─── PROVIDED DATA

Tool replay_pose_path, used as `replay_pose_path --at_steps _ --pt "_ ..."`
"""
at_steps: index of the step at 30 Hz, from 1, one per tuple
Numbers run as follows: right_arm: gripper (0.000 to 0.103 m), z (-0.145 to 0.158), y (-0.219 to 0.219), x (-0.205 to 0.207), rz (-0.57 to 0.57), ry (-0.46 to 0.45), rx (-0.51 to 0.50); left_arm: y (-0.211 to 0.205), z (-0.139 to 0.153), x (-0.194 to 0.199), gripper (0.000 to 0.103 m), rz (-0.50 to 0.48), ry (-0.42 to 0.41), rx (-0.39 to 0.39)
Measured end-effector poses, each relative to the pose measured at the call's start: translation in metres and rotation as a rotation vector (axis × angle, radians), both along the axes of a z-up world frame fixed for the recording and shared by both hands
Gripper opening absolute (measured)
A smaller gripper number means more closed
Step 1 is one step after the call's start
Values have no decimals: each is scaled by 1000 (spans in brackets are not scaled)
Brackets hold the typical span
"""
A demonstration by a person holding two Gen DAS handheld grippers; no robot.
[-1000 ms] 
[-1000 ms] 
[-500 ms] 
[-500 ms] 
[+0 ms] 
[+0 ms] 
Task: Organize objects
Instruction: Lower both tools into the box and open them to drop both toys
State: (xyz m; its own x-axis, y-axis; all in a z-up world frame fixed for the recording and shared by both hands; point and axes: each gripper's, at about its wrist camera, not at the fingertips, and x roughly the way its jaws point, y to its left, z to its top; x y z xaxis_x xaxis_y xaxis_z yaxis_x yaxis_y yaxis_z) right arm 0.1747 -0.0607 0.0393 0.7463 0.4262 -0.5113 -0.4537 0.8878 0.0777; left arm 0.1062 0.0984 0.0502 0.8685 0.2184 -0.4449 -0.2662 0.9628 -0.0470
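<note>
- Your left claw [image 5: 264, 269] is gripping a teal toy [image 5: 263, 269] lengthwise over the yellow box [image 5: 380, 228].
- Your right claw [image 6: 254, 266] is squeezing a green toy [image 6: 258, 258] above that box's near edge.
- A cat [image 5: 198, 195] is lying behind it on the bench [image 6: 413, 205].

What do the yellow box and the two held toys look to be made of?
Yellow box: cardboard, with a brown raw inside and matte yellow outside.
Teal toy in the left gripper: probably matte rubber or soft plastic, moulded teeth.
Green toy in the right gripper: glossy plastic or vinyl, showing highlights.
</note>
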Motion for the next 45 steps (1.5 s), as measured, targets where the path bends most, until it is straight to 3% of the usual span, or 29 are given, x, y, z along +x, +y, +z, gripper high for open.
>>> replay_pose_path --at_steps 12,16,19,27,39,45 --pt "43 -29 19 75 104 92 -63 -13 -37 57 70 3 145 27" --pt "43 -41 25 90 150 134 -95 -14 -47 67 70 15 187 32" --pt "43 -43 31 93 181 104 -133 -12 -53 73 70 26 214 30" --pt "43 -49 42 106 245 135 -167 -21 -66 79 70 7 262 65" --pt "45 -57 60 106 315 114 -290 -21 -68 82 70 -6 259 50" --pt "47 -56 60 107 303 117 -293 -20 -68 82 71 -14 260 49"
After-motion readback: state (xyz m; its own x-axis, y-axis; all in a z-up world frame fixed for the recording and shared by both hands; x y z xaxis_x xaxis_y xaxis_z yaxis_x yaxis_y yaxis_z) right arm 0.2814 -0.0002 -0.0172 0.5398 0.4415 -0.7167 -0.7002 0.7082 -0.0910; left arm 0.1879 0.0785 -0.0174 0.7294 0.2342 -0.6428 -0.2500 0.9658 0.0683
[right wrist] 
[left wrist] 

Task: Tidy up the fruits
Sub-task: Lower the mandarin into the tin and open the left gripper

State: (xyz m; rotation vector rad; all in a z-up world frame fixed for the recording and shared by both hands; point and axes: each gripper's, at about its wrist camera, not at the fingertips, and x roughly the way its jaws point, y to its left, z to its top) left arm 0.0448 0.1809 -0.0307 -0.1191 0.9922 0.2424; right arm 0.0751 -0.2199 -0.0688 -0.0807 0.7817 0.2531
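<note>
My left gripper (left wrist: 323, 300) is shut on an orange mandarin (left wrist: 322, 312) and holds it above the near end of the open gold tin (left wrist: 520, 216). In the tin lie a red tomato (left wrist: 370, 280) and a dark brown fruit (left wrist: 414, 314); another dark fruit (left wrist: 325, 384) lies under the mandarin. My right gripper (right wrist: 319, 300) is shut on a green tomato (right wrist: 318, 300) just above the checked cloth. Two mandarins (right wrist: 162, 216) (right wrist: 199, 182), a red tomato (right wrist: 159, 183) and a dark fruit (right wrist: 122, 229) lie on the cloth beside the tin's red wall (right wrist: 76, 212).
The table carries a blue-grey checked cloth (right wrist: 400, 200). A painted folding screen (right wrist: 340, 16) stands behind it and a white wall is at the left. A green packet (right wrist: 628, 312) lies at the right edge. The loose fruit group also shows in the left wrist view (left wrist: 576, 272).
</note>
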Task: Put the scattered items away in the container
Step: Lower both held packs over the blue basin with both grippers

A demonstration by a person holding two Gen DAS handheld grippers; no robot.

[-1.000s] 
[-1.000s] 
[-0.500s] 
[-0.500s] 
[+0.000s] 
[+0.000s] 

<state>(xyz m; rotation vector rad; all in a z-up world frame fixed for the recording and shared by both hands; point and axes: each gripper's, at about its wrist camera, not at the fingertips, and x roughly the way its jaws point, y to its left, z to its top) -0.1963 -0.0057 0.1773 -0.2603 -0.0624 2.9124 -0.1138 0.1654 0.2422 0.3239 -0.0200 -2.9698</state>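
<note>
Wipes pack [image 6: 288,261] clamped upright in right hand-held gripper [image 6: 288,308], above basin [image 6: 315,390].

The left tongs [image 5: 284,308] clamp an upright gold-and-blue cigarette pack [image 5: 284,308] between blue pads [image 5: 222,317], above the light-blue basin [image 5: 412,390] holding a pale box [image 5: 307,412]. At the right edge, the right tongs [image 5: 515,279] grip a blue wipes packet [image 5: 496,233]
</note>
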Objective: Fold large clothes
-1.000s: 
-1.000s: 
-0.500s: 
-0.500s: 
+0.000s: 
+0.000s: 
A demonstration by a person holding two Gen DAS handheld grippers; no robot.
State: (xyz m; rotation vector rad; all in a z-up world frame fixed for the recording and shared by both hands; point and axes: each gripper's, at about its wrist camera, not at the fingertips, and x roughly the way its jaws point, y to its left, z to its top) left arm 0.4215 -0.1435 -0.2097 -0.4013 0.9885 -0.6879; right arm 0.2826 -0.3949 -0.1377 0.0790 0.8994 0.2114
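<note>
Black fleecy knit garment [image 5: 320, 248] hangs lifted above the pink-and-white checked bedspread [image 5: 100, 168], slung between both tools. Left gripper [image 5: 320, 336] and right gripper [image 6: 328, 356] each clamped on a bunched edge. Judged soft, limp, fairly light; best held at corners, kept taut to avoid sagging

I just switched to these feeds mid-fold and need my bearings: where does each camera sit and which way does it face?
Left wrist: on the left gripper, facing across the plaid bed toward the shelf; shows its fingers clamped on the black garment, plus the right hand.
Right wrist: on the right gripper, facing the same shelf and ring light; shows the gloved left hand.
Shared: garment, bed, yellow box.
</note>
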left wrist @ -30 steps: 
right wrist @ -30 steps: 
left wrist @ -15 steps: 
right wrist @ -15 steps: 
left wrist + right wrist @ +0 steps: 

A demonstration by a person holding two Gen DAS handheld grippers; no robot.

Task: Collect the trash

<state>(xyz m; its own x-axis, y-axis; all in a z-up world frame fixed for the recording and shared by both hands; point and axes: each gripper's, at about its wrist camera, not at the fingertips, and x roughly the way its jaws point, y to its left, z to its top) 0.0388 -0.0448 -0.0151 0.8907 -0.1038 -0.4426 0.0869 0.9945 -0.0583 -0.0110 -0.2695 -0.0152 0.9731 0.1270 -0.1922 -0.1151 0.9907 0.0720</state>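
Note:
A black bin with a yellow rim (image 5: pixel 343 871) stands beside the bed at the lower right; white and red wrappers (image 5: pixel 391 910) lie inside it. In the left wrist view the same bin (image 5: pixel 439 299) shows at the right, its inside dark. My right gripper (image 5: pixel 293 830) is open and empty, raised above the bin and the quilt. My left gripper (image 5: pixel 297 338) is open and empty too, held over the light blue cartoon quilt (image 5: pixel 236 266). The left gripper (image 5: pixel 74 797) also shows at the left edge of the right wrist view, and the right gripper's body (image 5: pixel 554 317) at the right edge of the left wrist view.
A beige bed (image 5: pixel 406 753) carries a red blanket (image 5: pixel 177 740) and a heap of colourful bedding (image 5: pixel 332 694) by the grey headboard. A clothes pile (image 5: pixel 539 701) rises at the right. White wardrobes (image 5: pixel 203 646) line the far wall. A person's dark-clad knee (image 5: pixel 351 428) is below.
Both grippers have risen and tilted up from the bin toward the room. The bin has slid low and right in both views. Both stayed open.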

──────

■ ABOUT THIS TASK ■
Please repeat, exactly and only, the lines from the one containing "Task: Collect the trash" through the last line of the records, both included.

■ EXERCISE OUTPUT ■
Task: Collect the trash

<state>(xyz m; its own x-axis, y-axis; all in a z-up world frame fixed for the recording and shared by both hands; point and axes: each gripper's, at about its wrist camera, not at the fingertips, and x roughly the way its jaws point, y to its left, z to its top) 0.0388 -0.0448 -0.0151 0.8907 -0.1038 -0.4426 0.0869 0.9945 -0.0583 -0.0110 -0.2695 -0.0152 0.9731 0.1270 -0.1922 -0.1151 0.9907 0.0720</state>
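Note:
A black bin with a yellow rim (image 5: pixel 343 871) stands beside the bed at the lower right; white and red wrappers (image 5: pixel 391 910) lie inside it. In the left wrist view the same bin (image 5: pixel 439 299) shows at the right, its inside dark. My right gripper (image 5: pixel 293 830) is open and empty, raised above the bin and the quilt. My left gripper (image 5: pixel 297 338) is open and empty too, held over the light blue cartoon quilt (image 5: pixel 236 266). The left gripper (image 5: pixel 74 797) also shows at the left edge of the right wrist view, and the right gripper's body (image 5: pixel 554 317) at the right edge of the left wrist view.
A beige bed (image 5: pixel 406 753) carries a red blanket (image 5: pixel 177 740) and a heap of colourful bedding (image 5: pixel 332 694) by the grey headboard. A clothes pile (image 5: pixel 539 701) rises at the right. White wardrobes (image 5: pixel 203 646) line the far wall. A person's dark-clad knee (image 5: pixel 351 428) is below.
Both grippers have risen and tilted up from the bin toward the room. The bin has slid low and right in both views. Both stayed open.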

Now the exercise is complete.